A new survey reveals most Australians want to see a HECS-based system for business research and development, similar to the funding style used for tertiary education.
A new survey reveals most Australians want to see a HECS-based system for business research and development, similar to the funding style used for tertiary education.
The survey, conducted in May following recommendations from the Federal Government’s Innovation Review by Terry Cutler, shows 61% of respondents believe financial assistance should be provided to businesses to fund R&D.
Respondents in the survey also believe any funding given to businesses needs to be repaid once the businesses become financially capable.
The results come as Federal Innovation Minister Kim Carr says the Government’s response to the innovation review will be delayed until next year. Carr previously said the response would be released before Christmas, but cites a heavy portfolio workload as the reason for the delay.
The survey also looked at whether the public supported HECS-type arrangements for athletes and drought-stricken farmers. Both ideas received broad support, but those surveyed do not support HECS-style loans for services such as childcare.
Glen Withers, CEO of Universities Australia and adjunct professor at ANU, is a co-conductor of the study. He says such a scheme will help improve Australian business innovation.
“One of the benefits of income-contingent loan schemes is that revenue comes back in, and funds other businesses and other projects. There’s leverage for Government support.”
But Withers says safeguards for the scheme would be necessary. “You need controls and conditions – one way to do that is, you could readily require co-conditions of appropriate business plans, business experience, business training…
“The second thing you could do is also to make the loans a cocktail set of loans whereby government enters into partnership with private finance.
“One third of the funding might come from debt, which puts the discipline on the company, another third may come from equity like venture capital, which brings in people who can run businesses very well, and then one third is the patient capital that the government contributes and receives a return from the successful cases.”
Venture capitalist and SmartCompany blogger Doron Ben-Meir says the idea has considerable merit, but there needs to be restrictions on which businesses are given loans.
“The advantages are obvious – the entrepreneur doesn’t have to mortgage their house, doesn’t have to have constraining interventions put on the businesses and effectively has a non-recourse facility to expand their business,” he says.
“However, you still do have a liability on your balance sheet, so it’s not as good as an equity investment.
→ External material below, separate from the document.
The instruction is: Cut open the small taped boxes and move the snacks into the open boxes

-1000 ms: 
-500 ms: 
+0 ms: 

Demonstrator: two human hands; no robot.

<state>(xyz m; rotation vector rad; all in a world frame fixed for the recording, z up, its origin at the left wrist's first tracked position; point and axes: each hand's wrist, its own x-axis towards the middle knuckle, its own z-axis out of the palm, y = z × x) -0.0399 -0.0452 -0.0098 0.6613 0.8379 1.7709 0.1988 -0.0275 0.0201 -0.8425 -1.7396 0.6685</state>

You carry debt, but because it’s non-recourse debt, it’s less threatening.
“The downside to the taxpayer is that the money is lost if the business fails.”
Ben-Meir says that if implemented, the loans should be given only to certain high-risk industries, such as the IT sector.
“Where we need to look at putting taxpayer dollars is where the market fails most, and that is in companies developing Australian technologies. Any scheme to increase the opportunity for those businesses is a good thing.”
But Withers says he is wary of giving loans based on industry performance.
“Governments are not very good at picking winners. The Cutler review itself made known innovation takes place in many sectors, not just science and tech. Its also in sectors like marketing etc,” he says.
“Personally, I would prefer not to see it restricted. Some prioritising may be necessary, but the lesson of the Cutler review is that an expanded view of innovation should be incorporated.”